RECORDS SHOWN
BEGIN
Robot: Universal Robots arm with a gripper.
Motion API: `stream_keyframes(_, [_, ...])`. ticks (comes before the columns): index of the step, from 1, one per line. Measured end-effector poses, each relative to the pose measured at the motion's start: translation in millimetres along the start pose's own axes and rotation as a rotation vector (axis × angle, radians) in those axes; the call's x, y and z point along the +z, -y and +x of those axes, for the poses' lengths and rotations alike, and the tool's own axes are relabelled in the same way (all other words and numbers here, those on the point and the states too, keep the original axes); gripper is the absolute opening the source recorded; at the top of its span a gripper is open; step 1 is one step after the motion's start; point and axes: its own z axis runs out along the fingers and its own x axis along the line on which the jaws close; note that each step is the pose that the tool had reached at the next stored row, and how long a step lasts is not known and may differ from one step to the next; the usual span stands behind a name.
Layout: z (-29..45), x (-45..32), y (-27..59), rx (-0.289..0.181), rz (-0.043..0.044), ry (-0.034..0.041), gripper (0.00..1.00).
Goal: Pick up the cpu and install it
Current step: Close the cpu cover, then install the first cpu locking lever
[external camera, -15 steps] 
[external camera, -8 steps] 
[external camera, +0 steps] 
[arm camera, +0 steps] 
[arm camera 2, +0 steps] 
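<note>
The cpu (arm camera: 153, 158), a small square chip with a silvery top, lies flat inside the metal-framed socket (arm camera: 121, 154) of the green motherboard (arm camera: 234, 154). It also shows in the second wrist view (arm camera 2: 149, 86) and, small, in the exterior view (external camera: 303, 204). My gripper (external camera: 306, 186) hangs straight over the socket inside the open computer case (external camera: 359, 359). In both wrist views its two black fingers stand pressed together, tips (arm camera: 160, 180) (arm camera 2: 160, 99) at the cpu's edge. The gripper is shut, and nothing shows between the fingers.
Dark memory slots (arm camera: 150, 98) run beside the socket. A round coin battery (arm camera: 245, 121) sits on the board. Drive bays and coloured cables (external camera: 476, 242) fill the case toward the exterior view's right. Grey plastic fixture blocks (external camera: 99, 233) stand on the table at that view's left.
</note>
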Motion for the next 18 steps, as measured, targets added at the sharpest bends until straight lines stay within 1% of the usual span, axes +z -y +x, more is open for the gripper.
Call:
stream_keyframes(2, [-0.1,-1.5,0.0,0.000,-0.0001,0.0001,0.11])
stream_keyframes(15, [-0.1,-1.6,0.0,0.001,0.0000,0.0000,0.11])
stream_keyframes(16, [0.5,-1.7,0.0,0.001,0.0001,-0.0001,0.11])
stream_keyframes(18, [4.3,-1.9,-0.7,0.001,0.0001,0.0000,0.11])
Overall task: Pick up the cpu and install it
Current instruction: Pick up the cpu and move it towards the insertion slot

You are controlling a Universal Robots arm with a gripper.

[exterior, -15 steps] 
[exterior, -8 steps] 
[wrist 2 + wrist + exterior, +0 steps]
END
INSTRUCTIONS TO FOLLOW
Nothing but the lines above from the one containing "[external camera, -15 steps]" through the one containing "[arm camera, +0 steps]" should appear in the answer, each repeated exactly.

ANSWER BOX
[external camera, -15 steps] 
[external camera, -8 steps] 
[external camera, +0 steps] 
[arm camera, +0 steps] 

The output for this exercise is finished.